From the data below, copy each line that includes the word "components".
******************************
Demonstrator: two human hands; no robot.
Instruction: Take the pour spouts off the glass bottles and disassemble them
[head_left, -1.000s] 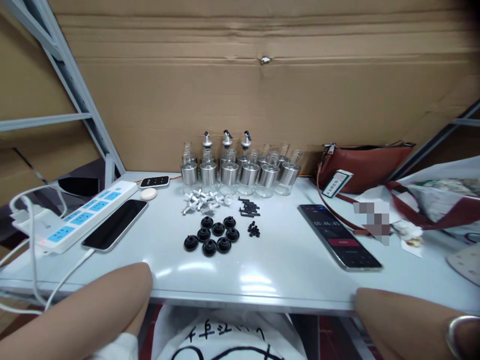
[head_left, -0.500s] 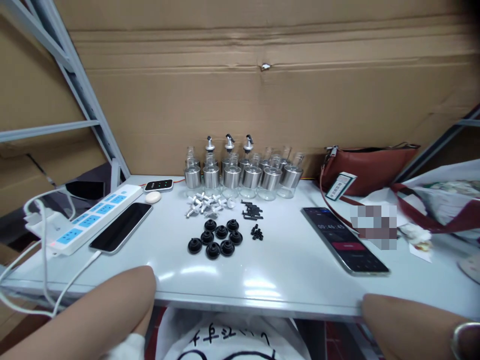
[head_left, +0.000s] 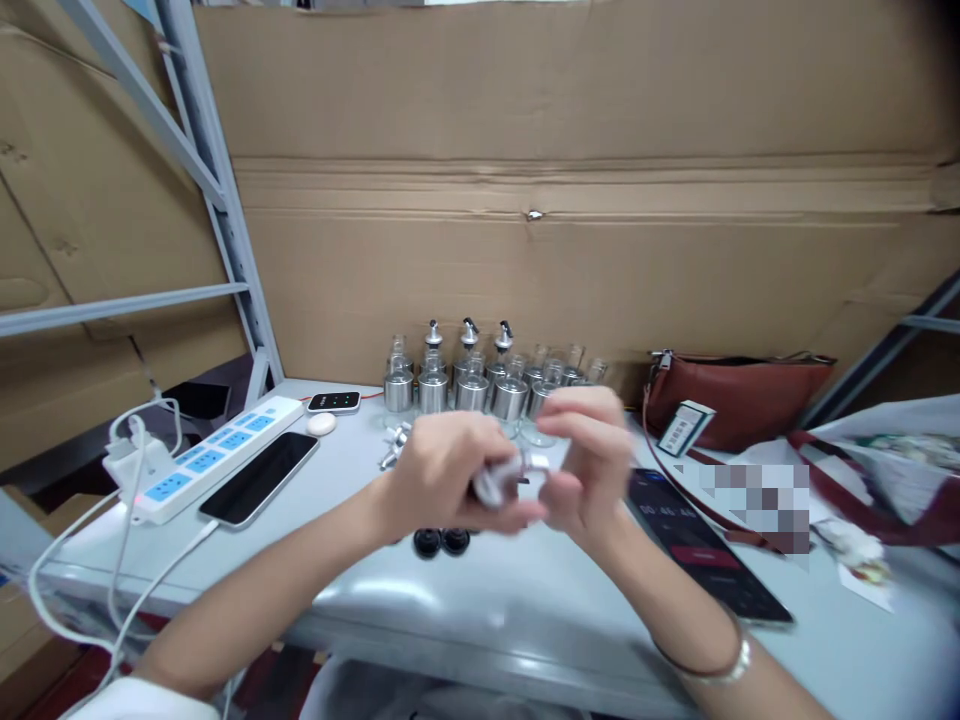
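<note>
My left hand is closed around a silver pour spout, which is blurred and partly covered by the fingers. Just right of it, my right hand has curled fingers with a gap between them and the thumb; no object shows inside. Behind the hands stand rows of glass bottles with metal bands. Three at the back carry spouts with black flip caps. Some silver spout pieces peek out left of my left hand. Below it lie black round stoppers, partly hidden.
A power strip with white cables and a phone lie at left, near a small black device and a white round item. On the right are another phone, a brown bag and a cardboard wall behind.
Both hands have come up over the middle of the table, and a silver pour spout is now in the left one. The view has tilted upward. The hands now cover most of the small parts.
</note>
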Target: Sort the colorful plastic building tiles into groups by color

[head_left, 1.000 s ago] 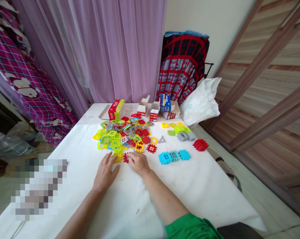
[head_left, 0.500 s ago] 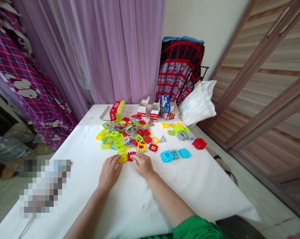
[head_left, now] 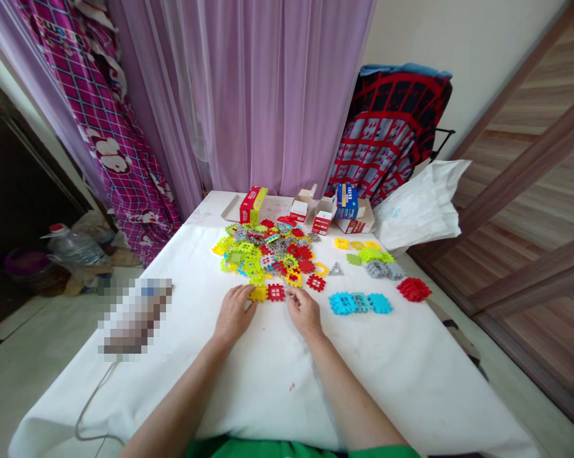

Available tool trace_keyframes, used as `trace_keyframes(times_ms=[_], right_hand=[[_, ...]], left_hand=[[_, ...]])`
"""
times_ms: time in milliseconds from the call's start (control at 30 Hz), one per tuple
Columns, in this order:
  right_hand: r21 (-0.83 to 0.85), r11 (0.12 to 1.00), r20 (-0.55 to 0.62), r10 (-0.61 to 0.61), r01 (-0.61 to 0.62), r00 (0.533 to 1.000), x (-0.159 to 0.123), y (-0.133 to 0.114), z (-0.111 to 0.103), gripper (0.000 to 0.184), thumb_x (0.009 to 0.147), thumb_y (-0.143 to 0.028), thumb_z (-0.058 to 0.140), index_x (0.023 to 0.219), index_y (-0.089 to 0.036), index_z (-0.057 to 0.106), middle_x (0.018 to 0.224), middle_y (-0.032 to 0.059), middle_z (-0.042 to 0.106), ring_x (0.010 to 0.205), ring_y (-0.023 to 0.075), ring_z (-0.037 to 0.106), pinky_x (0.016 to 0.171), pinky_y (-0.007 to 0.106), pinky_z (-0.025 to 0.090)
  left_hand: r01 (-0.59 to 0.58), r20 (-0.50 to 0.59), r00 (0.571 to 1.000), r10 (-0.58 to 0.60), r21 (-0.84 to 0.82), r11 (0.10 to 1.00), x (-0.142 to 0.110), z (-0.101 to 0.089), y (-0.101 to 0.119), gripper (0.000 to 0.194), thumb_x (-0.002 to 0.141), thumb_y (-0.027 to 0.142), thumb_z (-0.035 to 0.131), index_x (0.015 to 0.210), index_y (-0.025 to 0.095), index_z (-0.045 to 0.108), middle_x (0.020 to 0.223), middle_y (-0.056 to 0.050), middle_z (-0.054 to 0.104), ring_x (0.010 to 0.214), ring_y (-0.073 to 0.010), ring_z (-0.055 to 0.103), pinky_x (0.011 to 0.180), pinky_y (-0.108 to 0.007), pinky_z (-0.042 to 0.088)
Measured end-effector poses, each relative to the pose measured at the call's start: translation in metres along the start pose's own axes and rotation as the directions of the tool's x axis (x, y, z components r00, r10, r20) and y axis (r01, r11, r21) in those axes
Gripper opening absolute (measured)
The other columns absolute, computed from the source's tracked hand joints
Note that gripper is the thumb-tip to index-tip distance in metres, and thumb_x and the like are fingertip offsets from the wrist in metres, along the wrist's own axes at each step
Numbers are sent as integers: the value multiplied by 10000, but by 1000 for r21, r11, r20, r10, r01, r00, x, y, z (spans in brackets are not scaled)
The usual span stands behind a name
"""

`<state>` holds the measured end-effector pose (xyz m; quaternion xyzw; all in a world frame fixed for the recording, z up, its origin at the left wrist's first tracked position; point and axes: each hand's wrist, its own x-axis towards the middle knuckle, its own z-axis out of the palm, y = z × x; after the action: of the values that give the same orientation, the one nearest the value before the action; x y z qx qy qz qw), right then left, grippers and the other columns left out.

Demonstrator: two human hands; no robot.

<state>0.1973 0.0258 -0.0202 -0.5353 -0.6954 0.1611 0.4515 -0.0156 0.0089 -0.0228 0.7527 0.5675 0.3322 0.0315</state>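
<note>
Along the bottom edge of my view runs the bright green cloth of my top [head_left: 248, 449]. My left forearm [head_left: 182, 388] and right forearm [head_left: 353, 388] are bare, narrowing to my uncovered left grip [head_left: 234, 315] and right grip [head_left: 306, 313], each with five fingers.

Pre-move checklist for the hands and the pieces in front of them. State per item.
Nothing visibly held in left hand: ok.
Nothing visibly held in right hand: ok.
yellow piece lying apart from the pile: ok.
red piece lying apart from the pile: ok.
Left fingers touching the yellow piece: cannot tell.
blue pieces apart from the right hand: ok.
</note>
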Motion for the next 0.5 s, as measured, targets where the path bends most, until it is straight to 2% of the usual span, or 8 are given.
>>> trace_keyframes(times_ms=[200, 333, 433, 500], right_hand=[[-82, 994, 52, -71, 75, 996, -1, -2, 0, 246, 779, -185, 467, 906, -225, 673, 907, 52, 698, 772, 173, 650, 769, 292, 531], [-107, 990, 89, -82, 92, 993, -1, 1, 0, 228, 797, -187, 469, 878, -237, 677, 894, 46, 699, 863, 190, 653, 815, 305, 520], [-106, 991, 101, -70, 81, 992, -1, 2, 0, 217, 799, -193, 475, 869, -242, 675, 895, 42, 702, 862, 191, 651, 819, 309, 518], [-91, 993, 104, -70, 80, 992, -2, 2, 0, 216, 801, -191, 473, 867, -236, 674, 897, 46, 704, 852, 190, 651, 816, 312, 517]], left_hand=[[22, 4, 1000, -22, 3, 1000, -1, -2, 1, 337, 832, 255, 570, 1165, 218, 607, 1135, -76, 700, 1126, -276, 583, 988, -453, 470], [42, -10, 999, -42, -46, 998, 0, -6, 3, 245, 890, 322, 512, 1071, 226, 645, 1078, -72, 715, 1097, -247, 603, 967, -421, 482], [147, -70, 986, -150, -50, 988, 1, -10, 3, 266, 922, 350, 448, 930, 214, 676, 1010, -83, 722, 1000, -229, 638, 902, -386, 501], [262, -103, 958, -267, -59, 963, 1, -12, 3, 281, 922, 358, 438, 927, 203, 672, 906, -77, 724, 869, -214, 658, 805, -360, 516]])
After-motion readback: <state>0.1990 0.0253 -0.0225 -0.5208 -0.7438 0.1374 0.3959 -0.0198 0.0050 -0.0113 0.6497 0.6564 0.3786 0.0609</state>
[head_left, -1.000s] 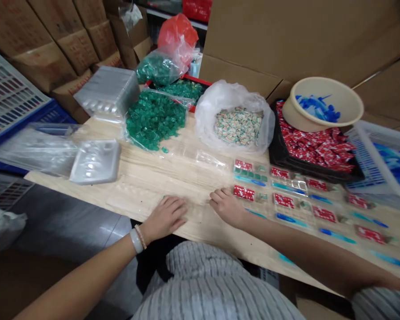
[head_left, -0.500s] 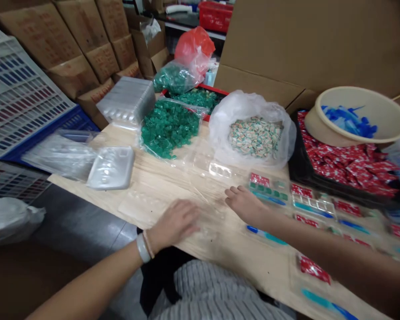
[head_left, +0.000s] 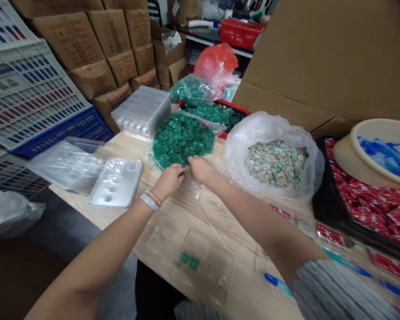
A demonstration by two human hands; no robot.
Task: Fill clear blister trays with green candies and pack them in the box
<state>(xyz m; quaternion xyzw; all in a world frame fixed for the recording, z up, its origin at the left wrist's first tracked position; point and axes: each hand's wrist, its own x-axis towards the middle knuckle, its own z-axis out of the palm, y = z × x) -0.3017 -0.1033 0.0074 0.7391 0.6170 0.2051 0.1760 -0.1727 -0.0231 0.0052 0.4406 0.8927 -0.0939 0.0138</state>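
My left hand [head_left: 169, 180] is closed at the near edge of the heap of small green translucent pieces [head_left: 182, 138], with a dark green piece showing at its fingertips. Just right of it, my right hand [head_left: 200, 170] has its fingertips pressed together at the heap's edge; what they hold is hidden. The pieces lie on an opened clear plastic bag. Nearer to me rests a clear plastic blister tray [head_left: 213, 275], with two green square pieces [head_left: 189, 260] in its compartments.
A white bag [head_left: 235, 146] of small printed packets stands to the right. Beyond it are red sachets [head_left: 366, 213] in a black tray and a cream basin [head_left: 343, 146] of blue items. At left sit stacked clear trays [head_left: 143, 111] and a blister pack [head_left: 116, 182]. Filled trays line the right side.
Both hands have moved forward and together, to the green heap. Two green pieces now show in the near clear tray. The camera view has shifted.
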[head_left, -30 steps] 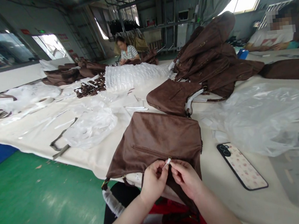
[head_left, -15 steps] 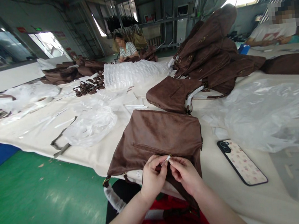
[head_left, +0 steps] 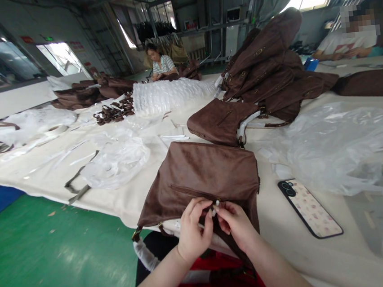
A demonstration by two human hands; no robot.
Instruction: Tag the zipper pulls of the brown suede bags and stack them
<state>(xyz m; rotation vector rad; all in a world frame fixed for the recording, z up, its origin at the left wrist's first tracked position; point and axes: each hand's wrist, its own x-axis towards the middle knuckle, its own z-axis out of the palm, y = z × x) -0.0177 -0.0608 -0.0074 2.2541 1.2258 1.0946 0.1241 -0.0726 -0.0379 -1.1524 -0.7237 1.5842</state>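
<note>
A brown leather-look handbag (head_left: 210, 164) lies on the table's near edge, its long zipper (head_left: 189, 190) facing up. At the zipper's right end is a small white strip (head_left: 216, 203), partly covered by fingers. My right hand (head_left: 235, 222) pinches this strip between thumb and fingertips. Curled in from the other side, my left hand (head_left: 195, 226) has its thumb and index fingertips at the strip. Whatever the strip is around is too small to make out. The bag's strap (head_left: 145, 255), wrapped in white, hangs over the edge by my lap.
A phone in a patterned case (head_left: 311, 208) lies right of the bag. Clear plastic sheeting (head_left: 344, 147) spreads behind it. More brown bags (head_left: 265, 68) are piled at the back right. Crumpled plastic (head_left: 118, 161) and a bubble-wrap roll (head_left: 173, 95) lie left. Two people sit across the table.
My left fingers have loosened and spread a little, with thumb and index further apart. The white strip now shows in two bits between my fingertips. The bag has stayed in place.
</note>
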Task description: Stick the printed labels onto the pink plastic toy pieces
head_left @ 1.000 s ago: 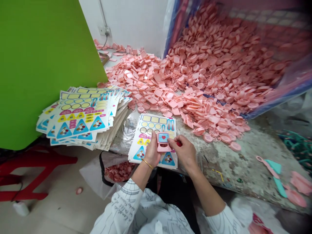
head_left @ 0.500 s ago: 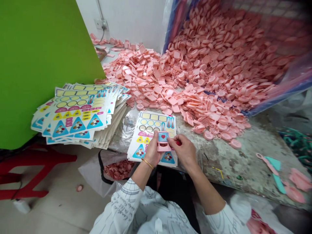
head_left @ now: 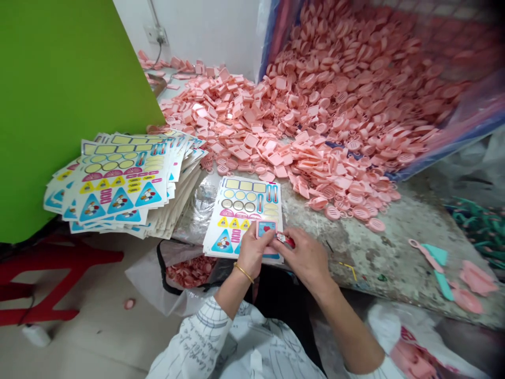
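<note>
My left hand [head_left: 251, 251] grips a small pink plastic toy piece [head_left: 265, 226] with a blue heart sticker on its face. The left thumb presses near the sticker's lower edge and covers the piece's lower part. Close at its right, my right hand [head_left: 305, 257] pinches a small red-handled tool [head_left: 287, 240]. A metallic part of this tool shows by the fingers; its exact kind is not clear. Under both hands lies a short stack of sticker sheets [head_left: 241, 200] printed with rectangles, circles, thermometers and blue triangles.
A tall pile of sticker sheets [head_left: 118, 173] stands at left beside a green panel [head_left: 71, 73]. Pink plastic parts [head_left: 244, 116] heap across the back, spilling from a lined crate [head_left: 430, 152]. Pink and turquoise pieces [head_left: 437, 266] lie right. A red stool [head_left: 79, 279] stands low left.
The toy piece has tipped and sits lower, its lower part now behind my fingers. My left thumb has moved onto its front, and my right hand has come closer with the red tool.
</note>
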A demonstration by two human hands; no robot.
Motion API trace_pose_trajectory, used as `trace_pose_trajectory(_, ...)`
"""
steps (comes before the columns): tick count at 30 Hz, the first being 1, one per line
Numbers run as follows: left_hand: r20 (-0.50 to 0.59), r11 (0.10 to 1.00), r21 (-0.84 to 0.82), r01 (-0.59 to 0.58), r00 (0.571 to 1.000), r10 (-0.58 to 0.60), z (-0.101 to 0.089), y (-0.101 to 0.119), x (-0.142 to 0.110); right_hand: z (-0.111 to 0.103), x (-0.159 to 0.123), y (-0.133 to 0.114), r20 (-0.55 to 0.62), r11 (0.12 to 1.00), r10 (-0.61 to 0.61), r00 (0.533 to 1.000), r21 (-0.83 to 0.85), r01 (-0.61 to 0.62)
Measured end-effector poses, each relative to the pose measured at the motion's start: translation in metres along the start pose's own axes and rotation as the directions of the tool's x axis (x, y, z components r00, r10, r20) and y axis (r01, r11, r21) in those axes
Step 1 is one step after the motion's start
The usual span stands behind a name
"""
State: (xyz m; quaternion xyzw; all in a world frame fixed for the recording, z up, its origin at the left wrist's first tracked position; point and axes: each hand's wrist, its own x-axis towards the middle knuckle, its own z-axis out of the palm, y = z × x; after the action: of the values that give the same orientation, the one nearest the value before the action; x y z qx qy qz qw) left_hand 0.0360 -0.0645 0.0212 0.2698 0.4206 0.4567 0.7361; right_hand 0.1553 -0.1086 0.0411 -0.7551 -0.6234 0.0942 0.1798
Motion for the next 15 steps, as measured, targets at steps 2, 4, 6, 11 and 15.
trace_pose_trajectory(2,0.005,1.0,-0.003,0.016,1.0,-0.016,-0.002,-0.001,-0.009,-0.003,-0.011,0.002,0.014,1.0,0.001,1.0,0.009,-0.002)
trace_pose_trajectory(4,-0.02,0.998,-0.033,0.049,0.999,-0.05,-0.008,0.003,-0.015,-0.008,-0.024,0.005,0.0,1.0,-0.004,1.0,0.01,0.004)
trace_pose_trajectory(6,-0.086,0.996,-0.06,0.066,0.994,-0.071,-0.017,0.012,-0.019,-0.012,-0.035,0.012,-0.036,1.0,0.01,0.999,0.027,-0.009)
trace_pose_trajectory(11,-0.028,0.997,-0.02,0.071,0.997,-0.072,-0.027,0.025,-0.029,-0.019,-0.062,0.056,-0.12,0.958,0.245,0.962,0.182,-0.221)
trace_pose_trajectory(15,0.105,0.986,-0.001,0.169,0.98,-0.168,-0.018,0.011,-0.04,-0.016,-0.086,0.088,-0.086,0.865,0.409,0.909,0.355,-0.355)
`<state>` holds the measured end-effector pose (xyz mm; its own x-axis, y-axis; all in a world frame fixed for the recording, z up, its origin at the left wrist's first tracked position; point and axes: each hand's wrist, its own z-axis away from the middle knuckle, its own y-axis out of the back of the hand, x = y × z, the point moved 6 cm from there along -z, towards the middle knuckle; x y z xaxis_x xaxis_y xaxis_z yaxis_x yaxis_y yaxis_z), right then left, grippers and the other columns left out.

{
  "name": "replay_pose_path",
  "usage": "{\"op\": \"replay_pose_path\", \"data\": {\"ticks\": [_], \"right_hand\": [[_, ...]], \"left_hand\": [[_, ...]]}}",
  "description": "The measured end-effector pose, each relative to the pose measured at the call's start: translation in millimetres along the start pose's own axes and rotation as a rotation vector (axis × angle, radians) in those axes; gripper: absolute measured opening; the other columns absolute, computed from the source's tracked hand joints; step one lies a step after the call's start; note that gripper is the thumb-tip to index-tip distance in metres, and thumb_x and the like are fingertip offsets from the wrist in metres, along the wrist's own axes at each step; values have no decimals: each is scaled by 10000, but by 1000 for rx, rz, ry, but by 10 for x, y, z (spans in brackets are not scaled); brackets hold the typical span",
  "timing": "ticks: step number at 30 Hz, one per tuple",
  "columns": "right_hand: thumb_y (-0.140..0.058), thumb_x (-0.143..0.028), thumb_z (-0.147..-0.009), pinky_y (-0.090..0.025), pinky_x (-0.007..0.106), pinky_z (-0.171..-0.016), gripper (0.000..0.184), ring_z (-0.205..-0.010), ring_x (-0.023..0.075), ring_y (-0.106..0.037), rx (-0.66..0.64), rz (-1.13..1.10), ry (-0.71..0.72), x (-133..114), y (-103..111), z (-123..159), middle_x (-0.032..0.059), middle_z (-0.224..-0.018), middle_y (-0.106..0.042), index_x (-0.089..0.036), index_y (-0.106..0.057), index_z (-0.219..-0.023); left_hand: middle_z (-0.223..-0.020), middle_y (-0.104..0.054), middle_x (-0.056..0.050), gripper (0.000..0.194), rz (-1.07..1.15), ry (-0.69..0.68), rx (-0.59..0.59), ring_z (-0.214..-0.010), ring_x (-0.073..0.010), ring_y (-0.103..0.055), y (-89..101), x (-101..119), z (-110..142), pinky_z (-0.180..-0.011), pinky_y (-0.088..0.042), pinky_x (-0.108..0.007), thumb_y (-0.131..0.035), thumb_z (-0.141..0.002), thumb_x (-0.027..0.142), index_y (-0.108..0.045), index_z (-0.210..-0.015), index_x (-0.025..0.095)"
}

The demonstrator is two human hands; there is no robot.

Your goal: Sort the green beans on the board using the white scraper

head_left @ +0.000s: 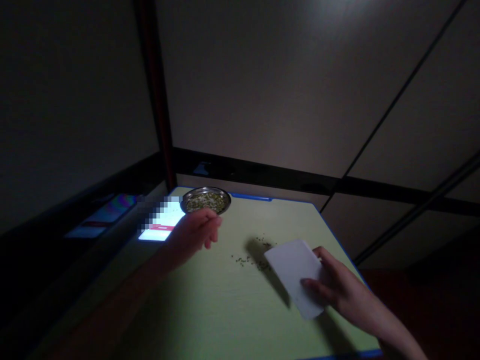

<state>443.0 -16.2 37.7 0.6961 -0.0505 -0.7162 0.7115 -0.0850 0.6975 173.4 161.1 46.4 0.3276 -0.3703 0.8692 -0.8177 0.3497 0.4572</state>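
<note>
Just in front of a round metal plate, my left hand is held over the table with its fingers curled in. Whatever those fingers may hold is hidden. The plate has a shiny rim and holds many small greenish and pale bits, perhaps seeds. My right hand grips a white rectangular piece, like a card or a shallow container, by its right side, thumb on its face. It is tilted above the table and casts a shadow. Small dark seeds lie scattered on the tabletop to its left.
The pale green table has a blue edge and a blue bar at its far side. A lit screen lies at the left beside the plate. Panelled walls with a dark glossy band stand behind and to the left.
</note>
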Motion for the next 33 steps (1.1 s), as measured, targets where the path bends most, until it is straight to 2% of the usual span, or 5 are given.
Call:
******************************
Solution to this problem:
Measured end-effector poses, each relative to the pose measured at the call's start: translation in metres along the start pose's own axes and rotation as the directions of the tool's x axis (x, y, z components r00, r10, r20) and y axis (r01, r11, r21) in those axes
Measured end-effector poses, each relative to the pose measured at the motion's start: translation in metres along the start pose's own axes and rotation as the directions of the tool's x axis (x, y, z components r00, r10, r20) and y axis (r01, r11, r21) in those axes

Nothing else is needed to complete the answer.